Perhaps on some level the child of a returning soldier knows even better than his wife does: this man is not the same man we once knew. He is not the same husband, not the same father. Yet it's people like this war veteran's family for whom the word patriot genuinely means something. It is a large, expansive term easily said in the same breath as others like it, words like love and sacrifice. It is ill at ease, on the other hand, in the company of ugly words like hate and bigotry.

A year or two ago I heard a Liebenthal native say how bad he feels about the prejudice sometimes directed against the new Mexican immigrants arriving in our area. He said that some of the rude comments people make remind him of how it was growing up during a time when he never got to play on high school sports teams because he was German and "they didn't want Germans on their teams."

Now there's a real patriot talking. Only I bet you two bits that "The Patriot" would never let him say that on one of their shows.


Comments (3)

Peter Tramel Author Profile Page:

Bravo! I'm a Hays native, and I'm sorry to hear about this new radio program. I worry that this is going to get worse, as the economic crisis is going to bring about competion for the jobs that, only a year ago, most non-immigrants were happy to leave for immigrants.

You do a great job bringing out how the descendents of immigrants continue to be disrespected for generations. For Mexican-Americans, the problem is especially intense. Millions of Mexican-Americans who were born in the U.S. -- some of whose ancestors lived on what is now U.S. soil before it was U.S. soil -- are still viewed by their neighbors as if they waded across the Rio Grande yesterday.

patriot Author Profile Page:

Any of you ever heard of the 1st amendment?

The First Amendment to the United States Constitution is the part of the United States Bill of Rights that expressly prohibits the United States Congress from making laws "respecting an establishment of religion" or that prohibit the free exercise of religion, infringe the freedom of speech, infringe the freedom of the press, limit the right to peaceably assemble, or limit the right to petition the government for a redress of grievances.

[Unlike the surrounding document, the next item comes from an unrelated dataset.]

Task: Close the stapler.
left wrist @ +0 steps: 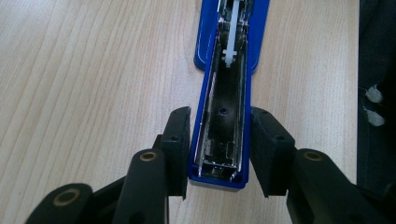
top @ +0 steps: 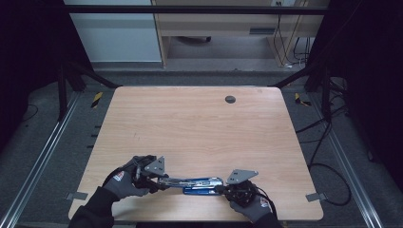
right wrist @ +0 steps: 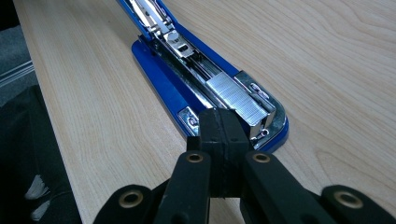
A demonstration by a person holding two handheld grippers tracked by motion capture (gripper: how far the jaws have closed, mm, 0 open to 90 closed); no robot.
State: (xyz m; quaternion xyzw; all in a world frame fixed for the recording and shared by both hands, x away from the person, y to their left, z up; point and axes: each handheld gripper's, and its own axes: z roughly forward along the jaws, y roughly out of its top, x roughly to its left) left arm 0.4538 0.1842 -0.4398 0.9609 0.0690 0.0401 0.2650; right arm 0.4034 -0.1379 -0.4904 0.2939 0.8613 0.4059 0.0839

God Bless the USA the greatest place on earth and thank's to our soldiers for giving you people the freedom to complain.

America if you dont love her you are free to leave her.

Oh one more thing if you do not like the new station there is a button on your radio that will let you turn it off (try it)

bob hooper Author Profile Page:

At its root, the lst Amendment comes not from the military but from those civilians with the courage to install individual rights into the Constitution and order the military to defend it. Without civilian control, militaries have done as much mischief as good.

I listened to Patriot radio once. It STINKS, and that's I advocate telling others...using my freedom of speech.

"Patriotism" is supporting your country all the time, and the government [and Patriot radio] when [and if] it deserves it." -Mark Twain.